Questo monologo di Medea, cioè, me ne ha ricordato un altro anch’esso famosissimo, quello della creatura del dottor Frankenstein:
Come posso commuoverti? Nessuna supplica può spingerti a volgere uno sguardo benevolo sulla tua creatura, che implora la tua bontà la tua compassione? Credimi, Frankenstein, io ero benevolente; la mia anima ardeva di amore e umanità, ma sono solo, miseramente solo! Tu, il mio creatore, mi detesti: che speranza posso raccogliere dai tuoi simili che non mi devono nulla? Essi mi disprezzano e mi odiano. Le montagne deserte e i ghiacciai desolati sono il mio rifugio. Ho vagato qui intorno per molti giorni; le caverne di ghiaccio, che solo io non temo, sono una dimora per me, ed è l’unica che l’uomo mi concede. Io saluto questi pallidi cieli, perché sono più gentili dei tuoi simili. Se la moltitudine dell’umanità sapesse della mia esistenza, farebbe come hai fatto tu, e si armerebbe per distruggermi. Non dovrei dunque odiare coloro che mi detestano? Non raggiungerò mai un accordo con i miei nemici. Io sono un miserabile, e loro condivideranno la mia sventura.

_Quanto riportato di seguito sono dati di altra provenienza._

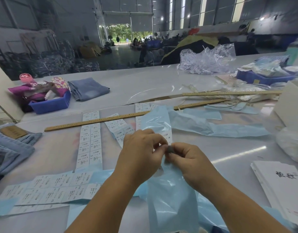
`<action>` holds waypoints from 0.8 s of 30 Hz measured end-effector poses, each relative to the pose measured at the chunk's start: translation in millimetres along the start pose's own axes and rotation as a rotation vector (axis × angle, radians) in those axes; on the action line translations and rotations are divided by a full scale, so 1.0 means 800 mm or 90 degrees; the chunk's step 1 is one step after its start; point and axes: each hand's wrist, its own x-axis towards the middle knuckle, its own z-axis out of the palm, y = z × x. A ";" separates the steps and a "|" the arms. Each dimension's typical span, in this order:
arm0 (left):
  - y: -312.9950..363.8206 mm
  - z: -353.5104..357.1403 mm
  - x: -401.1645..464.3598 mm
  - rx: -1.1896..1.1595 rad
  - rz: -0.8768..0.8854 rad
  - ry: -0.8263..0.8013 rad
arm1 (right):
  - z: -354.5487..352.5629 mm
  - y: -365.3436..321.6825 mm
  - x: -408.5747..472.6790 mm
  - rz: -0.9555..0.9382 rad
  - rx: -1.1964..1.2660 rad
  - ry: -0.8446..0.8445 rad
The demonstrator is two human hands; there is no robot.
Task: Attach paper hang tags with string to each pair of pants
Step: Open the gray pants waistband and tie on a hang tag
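Note:
My left hand [141,152] and my right hand [185,157] meet at the middle of the table, both pinching a long light-blue backing strip [168,199] that carries a white size sticker marked 1103# [167,137]. The fingertips touch at the strip's edge, and what lies between them is hidden. More sticker sheets lie flat: one upright strip [89,142] to the left and one across the front [49,187]. A stack of white paper hang tags [282,185] sits at the right. Folded denim pants [8,148] lie at the left edge.
Two long wooden rulers [97,121] [229,93] cross the table. Peeled blue backing strips [212,125] lie to the right. Blue bins stand at back left [49,105] and back right [262,78]. Folded jeans [87,88] and crumpled clear plastic bags [207,59] sit further back.

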 end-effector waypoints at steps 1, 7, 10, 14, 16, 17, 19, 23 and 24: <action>0.000 0.001 -0.001 -0.015 -0.014 -0.008 | 0.000 0.002 0.001 0.007 -0.004 -0.007; -0.013 -0.005 0.001 -0.148 -0.156 0.105 | 0.000 0.021 0.006 0.097 -0.012 0.004; -0.010 -0.011 0.003 -0.158 -0.173 0.175 | 0.000 0.031 0.006 0.137 -0.065 -0.002; 0.001 -0.030 0.008 -0.154 -0.127 0.332 | 0.000 0.040 0.007 0.216 -0.083 0.035; 0.010 -0.035 0.006 -0.109 -0.062 0.358 | 0.000 0.038 0.006 0.214 -0.140 0.079; 0.016 -0.034 0.004 -0.074 -0.028 0.351 | -0.002 0.037 0.006 0.186 -0.188 0.105; 0.030 -0.032 0.000 -0.004 0.042 0.332 | -0.011 0.026 0.008 0.104 -0.242 0.171; 0.066 -0.040 -0.001 0.034 0.174 0.284 | -0.058 -0.033 0.005 0.131 0.069 0.137; 0.078 -0.043 -0.001 0.024 0.198 0.271 | -0.071 -0.049 -0.002 0.149 0.147 0.099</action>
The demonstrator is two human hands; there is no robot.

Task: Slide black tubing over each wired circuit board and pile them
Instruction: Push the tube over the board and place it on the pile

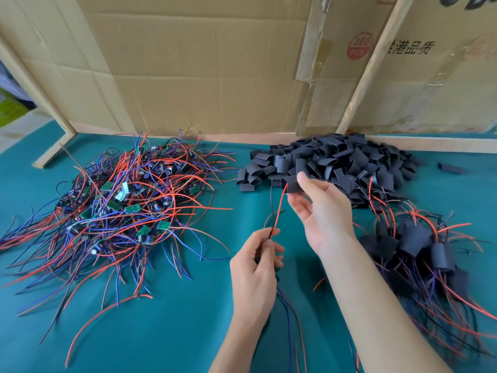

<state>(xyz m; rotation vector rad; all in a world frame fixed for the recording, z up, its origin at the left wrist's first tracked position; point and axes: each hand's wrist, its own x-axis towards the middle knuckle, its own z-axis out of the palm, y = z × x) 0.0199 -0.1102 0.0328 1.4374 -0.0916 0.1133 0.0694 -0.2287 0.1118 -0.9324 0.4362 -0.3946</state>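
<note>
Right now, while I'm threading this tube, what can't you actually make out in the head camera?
- Circuit board: hidden inside the left hand; only its wires show.
- Tube piece: partly covered by the right hand, so whether the wires have entered it is unclear.
- Finished pile: blurred, cut off by the right edge.
- Unsleeved pile: boards too tangled to count.
- Cardboard print: cropped by a wooden strip.
</note>
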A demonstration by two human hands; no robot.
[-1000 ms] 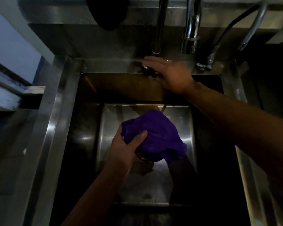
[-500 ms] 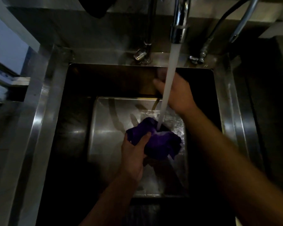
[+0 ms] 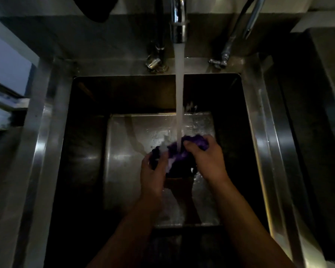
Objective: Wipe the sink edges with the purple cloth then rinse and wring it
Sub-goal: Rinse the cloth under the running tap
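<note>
Steel sink (image 3: 52, 151), deep basin, dim light. Rim runs round all four sides; the floor of the basin shows wet, with splash marks toward the back.

Faucet (image 3: 178, 26) at rear centre, spout pointing down. Water stream (image 3: 179, 93) falls straight from it into the middle of the basin. A second, thinner pipe with a hose fitting (image 3: 223, 55) stands to the right of the faucet, a valve knob (image 3: 153, 62) to its left on the back ledge.

Both forearms enter from the near edge, reaching in over the basin.

Purple cloth (image 3: 199, 141) is bunched between the two hands, low in the basin, directly under the stream. The water strikes it near its middle. Its long axis runs roughly left to right, slightly tilted: the right end sits farther back, the left end nearer the person.

Right hand (image 3: 207, 161) grips the right, far end of the bundle, fingers curled over the top. Left hand (image 3: 153, 171) holds the left, near end, thumb and fingers pinched round the fabric.

Judgement: rinsing step under way; wringing not yet done. With one hand on each end and the bundle lying across between them, the hands look well placed to twist in opposite directions along that left-right axis. Neither hand looks nearer the cloth; both are on it.
</note>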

Quando il mostro dice questo, ha già ucciso un bambino innocente. Quando Medea enuncia il suo piano di vendetta deve già sapere che questo comporterà la morte dei figli. L’insistenza di Euripide sulla barbarica ferocia di Medea è sospetta, e il pubblico che ascoltava doveva sapere che un monologo così commovente era però pronunciato da una figlia di Ecate, la dea degli inferi, un tipo di caratterizzazione del personaggio che forse alla nostra sensibilità sfugge completamente e che può portarci a sbilanciarci nella lettura del personaggio.
Il problema è ulteriormente complicato, mi pare, dal fatto che molti dei contributi critici che ho letto in rete – molti dei quali, peraltro, si addentrano in complicazioni tecniche sulle quali io francamente non sono competente – soffrono del difetto di leggere il testo come se gli antichi pensassero con gli stessi nostri concetti – cosa che evidentemente non è – un errore che semiologi, filologi e esperti di studi di genere possono fare più spesso degli storici, che devono per forza far cozzare la lettera del testo teatrale con altre evidenze di diverso tipo.
Alla fine io credo che sia più corretto, in realtà, prendere il testo euripideo come il segnale certo di un disagio – una tensione molto forte, esattamente come quelle di cui ho parlato l’anno scorso nelle puntate sulle saghe. Un disagio, anzi più di uno: subordinazione della donna, disparità di ruoli, la sessualità vissuta come violenza, disequilibri familiari, la felicità delle relazioni vincolata al possesso della ricchezza, terrore del parto: direi che anche così ce n’è più che abbastanza.